Clark was standing between me and the door, and he was a big man.

‘It’s easy,’ Rose said. ‘And we’re so very careful.’

‘I’ll give you an example of what the NKVD wants to know,’ Clark said. ‘During the Trident Conference today, when I was taking notes for Dr Soong, an American delegate reported that at current production levels it would be impossible for the US to produce the eight thousand five hundred landing craft that would be needed in an invasion of France by next spring. Don’t you think our allies should know that? Shouldn’t the Soviet Union know that the United States and Great Britain might not make the timetable of a spring invasion? How many more Russian soldiers might die on the Second Front then?’

I found my voice. ‘Shouldn’t the President and Director Donovan make the decision on what to share with the Soviet Union?’ I asked.

‘Why is there a Chinese representative at the Trident Conference and not a Soviet one? The Joint Chiefs, the British Field Marshals, Churchill and Roosevelt, they are all making decisions without the Soviets, damn it!’ Clark’s voice rose. His fists clenched and unclenched as he spoke. ‘Do you know why the Soviets are left out in the cold?’ he continued. ‘Western allied leaders are afraid of the Soviet Union. Of the new kind of democracy being born there. One where the people are really in charge. Not oligarchs who have no interest in the ordinary man or woman, except to have them work in their factories and fight in their wars. Roosevelt, Churchill, even de Gaulle are terrified that a socialist revolution will follow the war in their own countries.’

‘I don’t know about this,’ I said, stalling for time while I tried to decide what to do. What would happen to me if I refused? I found it hard to believe that Clark or Rose would harm me. But someone killed Paul Hughes!

‘Louise, it’s so, so exciting to be a part of something this important!’ Rose said. ‘To help our Communist friends! You are a Communist, aren’t you?’

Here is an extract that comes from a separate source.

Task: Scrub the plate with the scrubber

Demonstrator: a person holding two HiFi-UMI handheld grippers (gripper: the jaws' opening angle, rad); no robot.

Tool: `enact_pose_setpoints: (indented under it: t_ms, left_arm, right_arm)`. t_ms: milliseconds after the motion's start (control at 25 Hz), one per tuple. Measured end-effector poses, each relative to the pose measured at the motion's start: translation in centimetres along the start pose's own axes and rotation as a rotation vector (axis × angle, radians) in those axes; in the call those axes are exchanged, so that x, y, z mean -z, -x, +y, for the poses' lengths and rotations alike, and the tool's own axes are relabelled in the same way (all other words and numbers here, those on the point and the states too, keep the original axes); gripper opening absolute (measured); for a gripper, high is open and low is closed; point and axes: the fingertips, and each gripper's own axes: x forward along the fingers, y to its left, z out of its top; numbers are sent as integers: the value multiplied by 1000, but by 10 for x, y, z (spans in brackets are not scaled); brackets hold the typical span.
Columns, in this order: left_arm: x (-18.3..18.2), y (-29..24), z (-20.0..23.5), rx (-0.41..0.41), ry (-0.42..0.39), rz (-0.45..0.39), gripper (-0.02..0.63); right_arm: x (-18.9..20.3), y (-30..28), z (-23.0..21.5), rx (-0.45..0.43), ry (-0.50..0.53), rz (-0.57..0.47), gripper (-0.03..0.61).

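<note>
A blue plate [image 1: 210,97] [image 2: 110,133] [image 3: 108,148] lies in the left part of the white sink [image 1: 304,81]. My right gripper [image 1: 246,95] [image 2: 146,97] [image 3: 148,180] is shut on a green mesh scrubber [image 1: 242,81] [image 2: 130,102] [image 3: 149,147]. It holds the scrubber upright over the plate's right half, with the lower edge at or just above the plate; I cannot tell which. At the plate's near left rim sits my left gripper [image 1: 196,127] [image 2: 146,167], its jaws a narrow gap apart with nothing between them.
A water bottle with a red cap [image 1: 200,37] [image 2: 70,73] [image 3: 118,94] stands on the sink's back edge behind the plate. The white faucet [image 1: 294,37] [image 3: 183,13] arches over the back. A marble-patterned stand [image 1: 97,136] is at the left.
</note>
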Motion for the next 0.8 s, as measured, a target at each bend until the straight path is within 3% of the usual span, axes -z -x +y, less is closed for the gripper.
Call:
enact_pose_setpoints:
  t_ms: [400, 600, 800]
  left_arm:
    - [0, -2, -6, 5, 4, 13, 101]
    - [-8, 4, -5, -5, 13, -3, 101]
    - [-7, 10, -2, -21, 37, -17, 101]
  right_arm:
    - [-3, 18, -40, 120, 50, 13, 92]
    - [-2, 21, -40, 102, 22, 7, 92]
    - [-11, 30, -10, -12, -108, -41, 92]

They had mistaken my progressive notions for Communism.

‘No,’ I said. ‘I am not. I’m a New Dealer.’

‘It’s all right to hesitate to admit your allegiances,’ Clark said. ‘Especially where we work, and at your level. I understand. Let me introduce you to someone who will calm all your fears.’

Clark opened the door to the hall and a man stepped into the room. He was the stooped elderly Russian who owned the news and sundries shop. He didn’t look stooped and elderly now. With his modest suit and grey hair combed neatly behind his ears he could have passed as an insurance salesman until he spoke.

‘Louise Pearlie, let me introduce you to our colleague, Lev Gachev,’ Clark said.

‘G’! I had finally met ‘G’!

‘Mrs Pearlie knows me as Lieb Zruchat,’ Gachev said. ‘We met last week at my store. Apparently someone pretending to be Paul’s mother sent a telegram using my return address. Mrs Pearlie’s cover was very convincing. If I hadn’t spotted her when she left Rose and Sadie’s apartment after their last social evening she would have convinced me completely.’

Rose and Clark both stared at us. ‘You’ve met Lev?’ Rose asked.

‘Who sent the telegram?’ Clark asked.

Gachev sat down on the bed next to Rose, who had finished packing Hughes’ things and set the suitcase on the floor. Peggy still leaned up against the window sill, her eyes fixed on the street outside. She hadn’t said a word yet.